* **Required action**:
Nothing but a number is wanted here: the count of lines in the data holding the word "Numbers".

[Items from a data source]
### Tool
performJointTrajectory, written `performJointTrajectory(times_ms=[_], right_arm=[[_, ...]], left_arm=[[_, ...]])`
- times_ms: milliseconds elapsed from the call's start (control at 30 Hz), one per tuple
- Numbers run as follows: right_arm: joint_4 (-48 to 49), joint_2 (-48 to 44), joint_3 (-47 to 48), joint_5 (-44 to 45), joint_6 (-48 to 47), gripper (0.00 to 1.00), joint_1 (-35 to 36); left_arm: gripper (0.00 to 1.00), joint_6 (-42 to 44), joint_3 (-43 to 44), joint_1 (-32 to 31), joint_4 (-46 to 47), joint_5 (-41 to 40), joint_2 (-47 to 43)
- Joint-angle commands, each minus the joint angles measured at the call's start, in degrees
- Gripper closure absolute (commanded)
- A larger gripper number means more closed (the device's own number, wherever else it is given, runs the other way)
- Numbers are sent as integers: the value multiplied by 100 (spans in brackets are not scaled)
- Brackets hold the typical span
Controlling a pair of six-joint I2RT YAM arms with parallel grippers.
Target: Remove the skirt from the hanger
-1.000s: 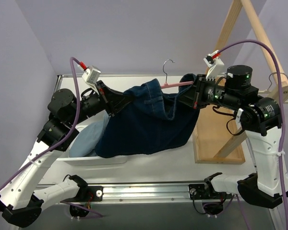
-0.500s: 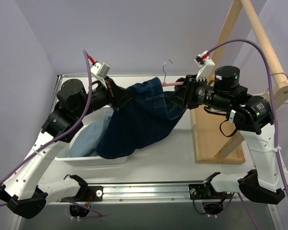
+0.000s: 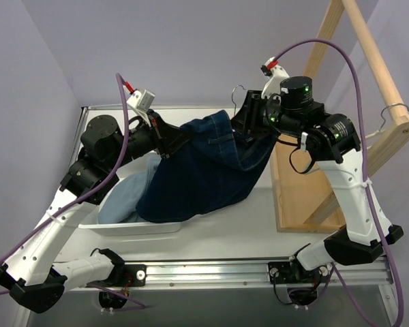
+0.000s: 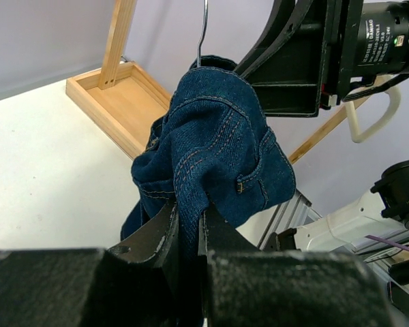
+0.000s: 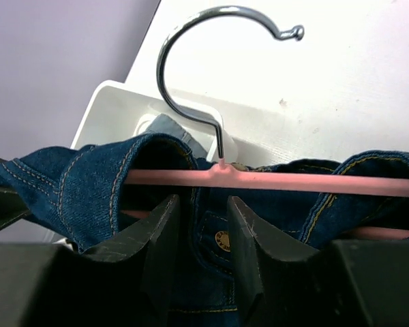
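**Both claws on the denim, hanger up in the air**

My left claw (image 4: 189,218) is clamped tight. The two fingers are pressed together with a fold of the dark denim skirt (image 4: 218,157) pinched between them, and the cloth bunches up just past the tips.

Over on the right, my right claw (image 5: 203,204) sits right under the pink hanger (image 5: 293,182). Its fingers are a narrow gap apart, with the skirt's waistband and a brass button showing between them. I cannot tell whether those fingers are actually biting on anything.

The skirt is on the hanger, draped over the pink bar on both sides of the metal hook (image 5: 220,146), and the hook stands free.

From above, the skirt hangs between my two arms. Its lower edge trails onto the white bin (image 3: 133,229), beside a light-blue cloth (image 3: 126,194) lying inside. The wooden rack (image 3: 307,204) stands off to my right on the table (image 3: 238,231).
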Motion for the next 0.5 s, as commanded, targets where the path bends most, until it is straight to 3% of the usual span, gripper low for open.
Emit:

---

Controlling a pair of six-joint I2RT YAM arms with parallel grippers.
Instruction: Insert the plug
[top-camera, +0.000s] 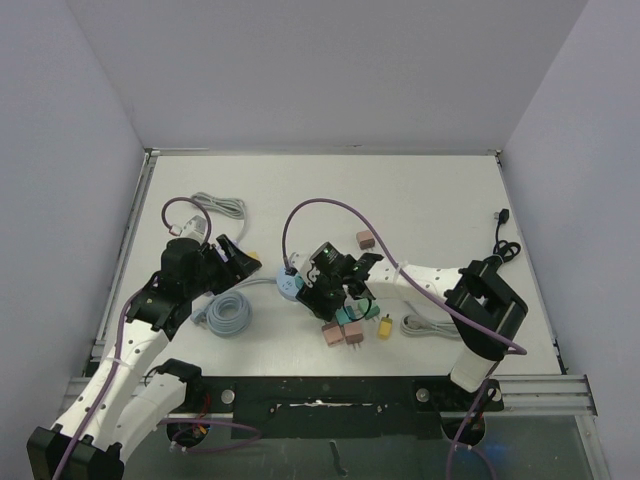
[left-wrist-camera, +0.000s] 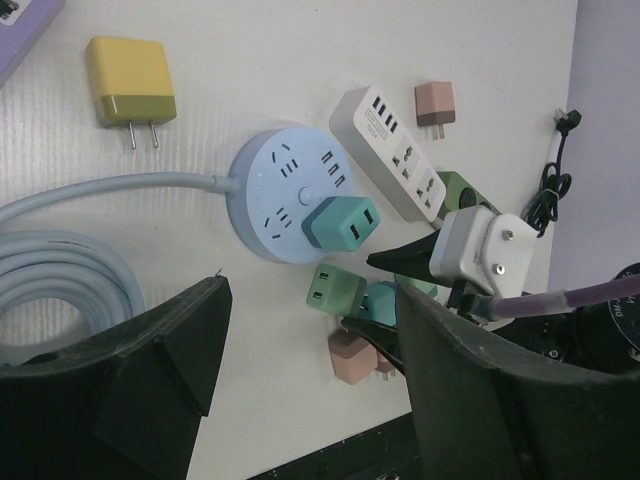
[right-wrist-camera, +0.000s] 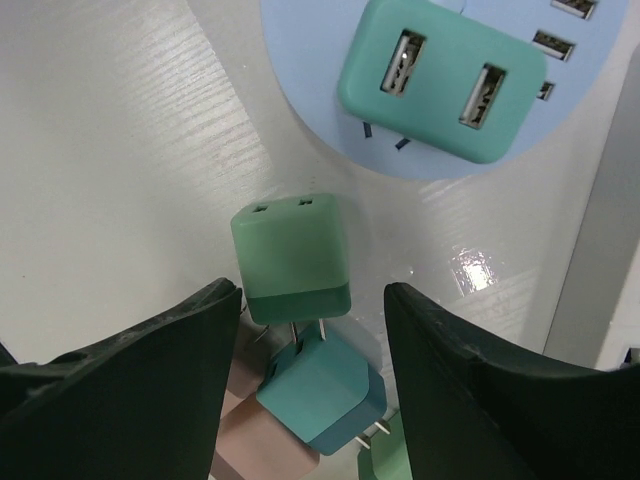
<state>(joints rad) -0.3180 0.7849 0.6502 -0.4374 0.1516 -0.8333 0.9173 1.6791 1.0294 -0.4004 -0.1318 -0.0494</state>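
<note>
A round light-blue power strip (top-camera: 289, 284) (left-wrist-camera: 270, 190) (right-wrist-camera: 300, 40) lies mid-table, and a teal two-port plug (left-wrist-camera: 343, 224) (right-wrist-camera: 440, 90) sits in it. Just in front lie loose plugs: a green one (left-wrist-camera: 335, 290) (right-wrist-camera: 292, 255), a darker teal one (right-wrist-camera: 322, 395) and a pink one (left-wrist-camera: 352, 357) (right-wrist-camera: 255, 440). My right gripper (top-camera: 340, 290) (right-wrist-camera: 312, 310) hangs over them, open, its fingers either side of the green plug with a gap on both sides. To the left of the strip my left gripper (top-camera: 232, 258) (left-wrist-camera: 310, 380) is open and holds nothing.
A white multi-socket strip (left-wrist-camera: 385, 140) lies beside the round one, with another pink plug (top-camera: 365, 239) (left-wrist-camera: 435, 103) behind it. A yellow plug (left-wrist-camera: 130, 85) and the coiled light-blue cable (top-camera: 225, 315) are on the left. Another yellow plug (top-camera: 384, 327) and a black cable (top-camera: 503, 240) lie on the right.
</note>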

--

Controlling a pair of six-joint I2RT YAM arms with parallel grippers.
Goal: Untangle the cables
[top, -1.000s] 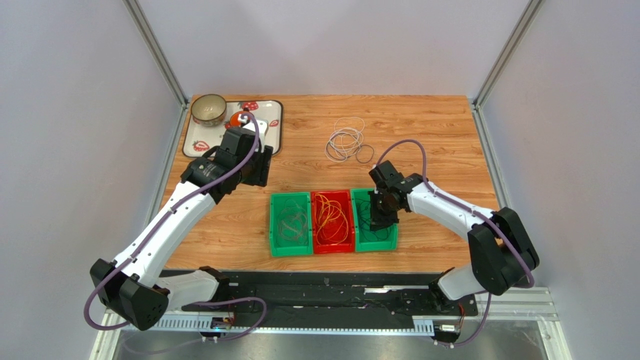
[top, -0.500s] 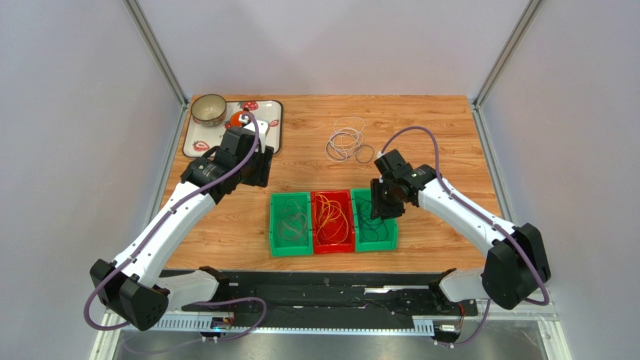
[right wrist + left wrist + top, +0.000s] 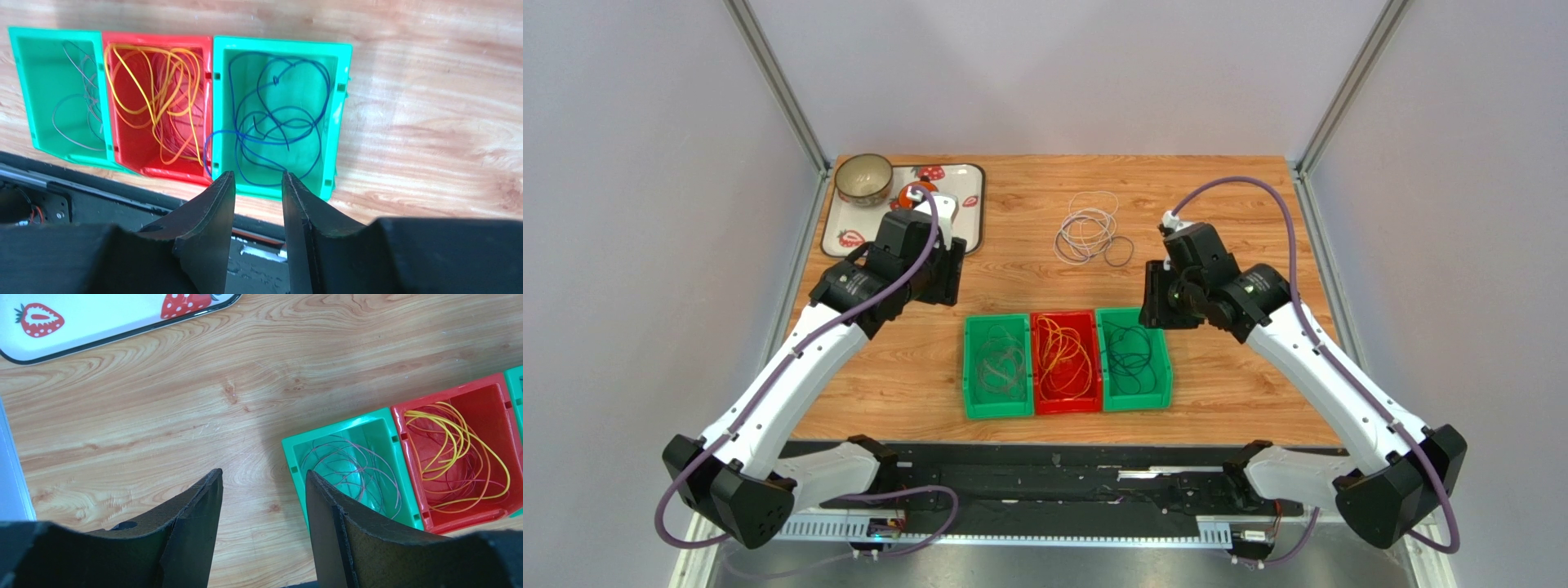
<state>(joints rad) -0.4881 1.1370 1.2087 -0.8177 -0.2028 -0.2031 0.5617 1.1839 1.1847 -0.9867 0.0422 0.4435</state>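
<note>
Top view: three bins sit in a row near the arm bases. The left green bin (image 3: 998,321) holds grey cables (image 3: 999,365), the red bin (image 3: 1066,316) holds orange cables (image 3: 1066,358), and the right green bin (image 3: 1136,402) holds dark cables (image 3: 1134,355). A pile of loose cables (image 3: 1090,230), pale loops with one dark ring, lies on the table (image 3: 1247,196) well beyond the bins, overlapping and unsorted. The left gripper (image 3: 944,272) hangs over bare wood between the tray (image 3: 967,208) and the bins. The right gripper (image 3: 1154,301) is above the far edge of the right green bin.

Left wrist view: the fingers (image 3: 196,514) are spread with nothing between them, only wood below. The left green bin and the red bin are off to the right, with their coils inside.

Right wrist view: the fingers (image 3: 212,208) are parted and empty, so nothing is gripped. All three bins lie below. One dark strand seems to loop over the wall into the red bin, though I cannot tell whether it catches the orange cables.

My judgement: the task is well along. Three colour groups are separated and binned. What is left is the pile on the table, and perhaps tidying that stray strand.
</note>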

* **Reply to the task**:
2